How can I describe type like
key is optional, but if it existed, it cannot be undefined.
At the first time, I'm using Partial to make all properties of T optional.
interface A {
a: number;
}
var data: A = {
a: 1,
}
var update1: Partial<A> = {
}
var update2: Partial<A> = {
a: undefined
}
var result1: A = {
...data,
...update1,
} // { a: 1 }
var result2: A = {
...data,
...update2,
} // { a: undefined }
The problem here is that result2 is not implementing interface A in runtime, but typescript never complains about it. Is it bug or feature? I guess typescript not working well with spread operator...
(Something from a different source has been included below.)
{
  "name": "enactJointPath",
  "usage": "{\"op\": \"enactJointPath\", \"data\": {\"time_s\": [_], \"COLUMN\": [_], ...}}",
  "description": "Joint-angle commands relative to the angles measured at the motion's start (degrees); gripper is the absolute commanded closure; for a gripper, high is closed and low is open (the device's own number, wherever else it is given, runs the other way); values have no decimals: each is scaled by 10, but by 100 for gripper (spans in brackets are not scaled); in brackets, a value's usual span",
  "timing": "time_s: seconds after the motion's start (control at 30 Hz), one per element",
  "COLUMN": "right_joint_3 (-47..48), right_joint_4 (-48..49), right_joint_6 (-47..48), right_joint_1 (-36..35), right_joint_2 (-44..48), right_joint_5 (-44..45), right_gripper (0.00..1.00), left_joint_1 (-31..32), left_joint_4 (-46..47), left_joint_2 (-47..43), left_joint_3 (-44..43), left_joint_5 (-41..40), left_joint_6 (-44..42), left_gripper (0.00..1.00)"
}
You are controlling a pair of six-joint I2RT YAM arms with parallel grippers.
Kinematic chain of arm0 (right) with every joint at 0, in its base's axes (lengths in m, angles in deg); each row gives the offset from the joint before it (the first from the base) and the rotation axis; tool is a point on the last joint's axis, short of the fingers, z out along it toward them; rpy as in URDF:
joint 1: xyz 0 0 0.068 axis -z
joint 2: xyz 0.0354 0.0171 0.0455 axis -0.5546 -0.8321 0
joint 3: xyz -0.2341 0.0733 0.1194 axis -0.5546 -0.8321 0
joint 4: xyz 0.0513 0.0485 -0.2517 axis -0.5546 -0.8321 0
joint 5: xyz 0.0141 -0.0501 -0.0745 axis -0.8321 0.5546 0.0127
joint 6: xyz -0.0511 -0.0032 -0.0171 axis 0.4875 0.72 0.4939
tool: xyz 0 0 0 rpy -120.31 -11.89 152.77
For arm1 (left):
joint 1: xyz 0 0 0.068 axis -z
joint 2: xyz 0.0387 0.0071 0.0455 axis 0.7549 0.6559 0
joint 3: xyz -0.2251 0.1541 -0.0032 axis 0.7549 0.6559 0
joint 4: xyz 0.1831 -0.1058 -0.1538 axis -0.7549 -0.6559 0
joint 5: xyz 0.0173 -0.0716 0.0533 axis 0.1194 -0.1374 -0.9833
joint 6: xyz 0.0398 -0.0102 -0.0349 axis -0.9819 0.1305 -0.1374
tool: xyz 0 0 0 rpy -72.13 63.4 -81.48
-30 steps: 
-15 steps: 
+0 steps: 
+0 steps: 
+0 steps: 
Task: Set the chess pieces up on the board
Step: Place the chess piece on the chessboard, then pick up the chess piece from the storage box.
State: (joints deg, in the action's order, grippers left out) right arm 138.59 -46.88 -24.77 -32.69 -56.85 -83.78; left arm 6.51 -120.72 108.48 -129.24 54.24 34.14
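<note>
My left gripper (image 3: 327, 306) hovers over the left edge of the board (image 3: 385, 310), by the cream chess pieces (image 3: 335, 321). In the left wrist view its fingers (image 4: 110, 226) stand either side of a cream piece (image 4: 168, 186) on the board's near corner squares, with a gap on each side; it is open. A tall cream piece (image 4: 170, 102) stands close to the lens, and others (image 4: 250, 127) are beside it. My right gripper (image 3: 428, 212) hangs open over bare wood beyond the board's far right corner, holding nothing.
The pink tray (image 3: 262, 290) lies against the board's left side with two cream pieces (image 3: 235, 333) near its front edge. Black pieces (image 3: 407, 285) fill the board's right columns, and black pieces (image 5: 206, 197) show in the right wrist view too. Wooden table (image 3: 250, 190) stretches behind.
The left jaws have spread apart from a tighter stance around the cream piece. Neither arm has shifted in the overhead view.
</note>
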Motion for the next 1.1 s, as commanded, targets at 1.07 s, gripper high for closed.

The goal is distinguish these two variable using typescript!
var data: T = {
a: 1,
b: 2,
}
var optional1: MyPartial<T> = { // Totally OK
}
var optional2: MyPartial<T> = { // OK
a: 3,
}
var optional3: MyPartial<T> = { // OK
b: 4,
}
var optional4: MyPartial<T> = { // OK
a: 3,
b: 4,
}
var undef1: MyPartial<T> = { // typescript must throw error
a: undefined,
}
var undef2: MyPartial<T> = { // typescript must throw error
a: 3,
b: undefined
}
...
Check this out TypeScript playground example.
Support now exists in 4.4.0 via --exactOptionalPropertyTypes
So by default, TypeScript doesn’t distinguish between a present property with the value undefined and a missing property ...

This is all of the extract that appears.